Where a line of the listing below holds "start", add it to the tally; give only the final number.

RAW DATA: Begin

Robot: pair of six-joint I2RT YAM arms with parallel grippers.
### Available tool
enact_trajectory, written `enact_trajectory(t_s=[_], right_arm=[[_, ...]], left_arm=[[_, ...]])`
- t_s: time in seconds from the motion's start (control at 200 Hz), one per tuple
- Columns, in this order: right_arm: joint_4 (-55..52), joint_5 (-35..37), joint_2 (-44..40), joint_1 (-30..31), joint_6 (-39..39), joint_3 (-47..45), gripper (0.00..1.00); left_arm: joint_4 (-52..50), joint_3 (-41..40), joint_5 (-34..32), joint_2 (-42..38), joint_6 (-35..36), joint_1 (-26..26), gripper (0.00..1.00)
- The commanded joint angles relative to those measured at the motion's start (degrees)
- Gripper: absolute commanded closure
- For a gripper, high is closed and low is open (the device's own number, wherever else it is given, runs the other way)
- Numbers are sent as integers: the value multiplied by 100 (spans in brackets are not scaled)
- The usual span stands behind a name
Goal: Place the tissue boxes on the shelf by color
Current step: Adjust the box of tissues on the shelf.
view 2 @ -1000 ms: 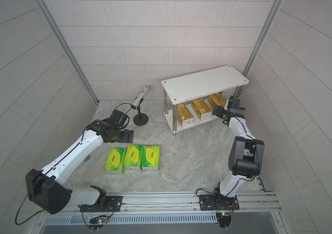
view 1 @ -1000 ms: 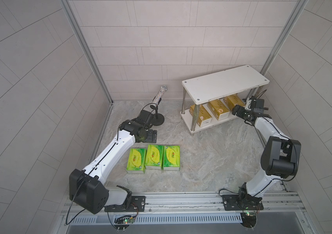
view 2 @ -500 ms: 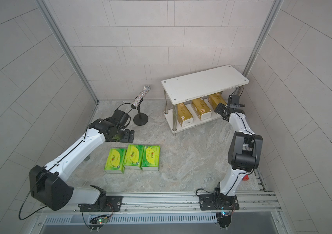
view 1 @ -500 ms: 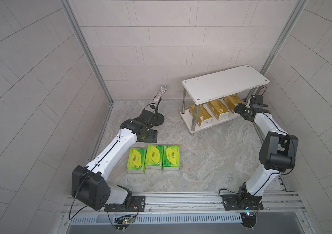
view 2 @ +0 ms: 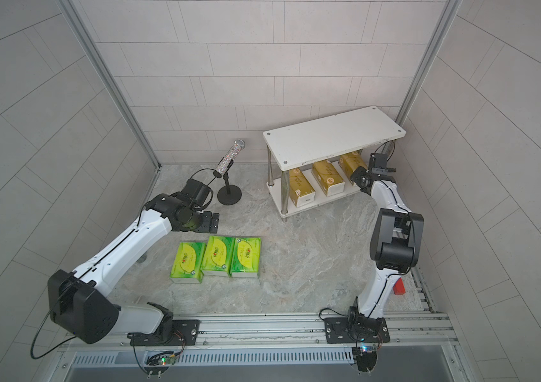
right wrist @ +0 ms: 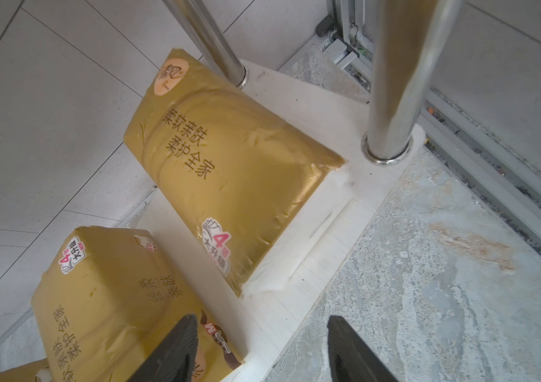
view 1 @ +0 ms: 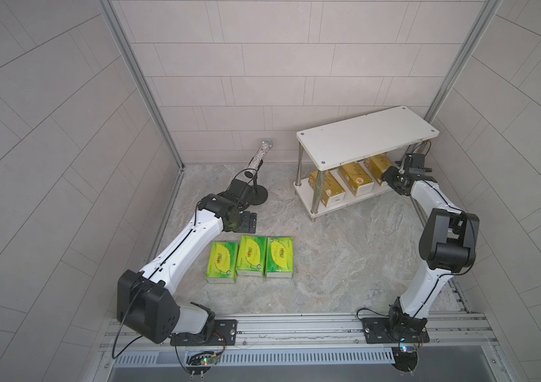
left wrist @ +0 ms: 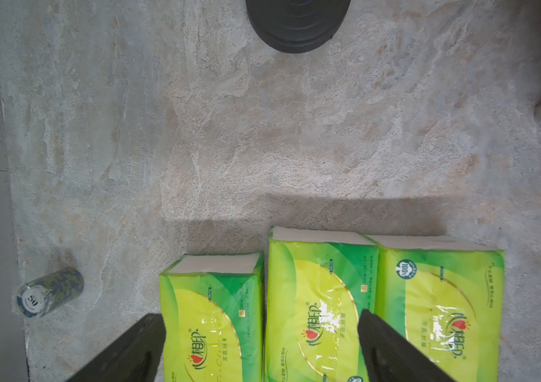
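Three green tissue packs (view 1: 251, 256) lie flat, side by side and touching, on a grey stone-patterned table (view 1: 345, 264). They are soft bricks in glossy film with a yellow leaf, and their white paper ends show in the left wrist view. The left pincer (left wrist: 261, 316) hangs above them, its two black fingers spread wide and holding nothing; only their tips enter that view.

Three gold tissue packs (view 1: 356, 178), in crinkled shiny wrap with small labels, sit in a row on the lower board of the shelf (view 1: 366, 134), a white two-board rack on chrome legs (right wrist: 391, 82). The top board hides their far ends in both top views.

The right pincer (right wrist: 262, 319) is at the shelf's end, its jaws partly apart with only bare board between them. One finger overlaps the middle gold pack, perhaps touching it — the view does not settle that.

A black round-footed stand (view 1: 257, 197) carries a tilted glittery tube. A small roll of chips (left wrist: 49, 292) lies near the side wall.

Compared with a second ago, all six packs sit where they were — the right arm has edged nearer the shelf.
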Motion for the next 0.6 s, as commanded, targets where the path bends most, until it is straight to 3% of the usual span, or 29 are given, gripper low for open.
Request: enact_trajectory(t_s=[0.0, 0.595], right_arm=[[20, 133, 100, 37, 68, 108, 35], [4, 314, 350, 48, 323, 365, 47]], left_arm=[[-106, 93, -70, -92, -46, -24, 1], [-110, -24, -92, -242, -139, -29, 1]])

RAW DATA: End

ANSWER BOX: 2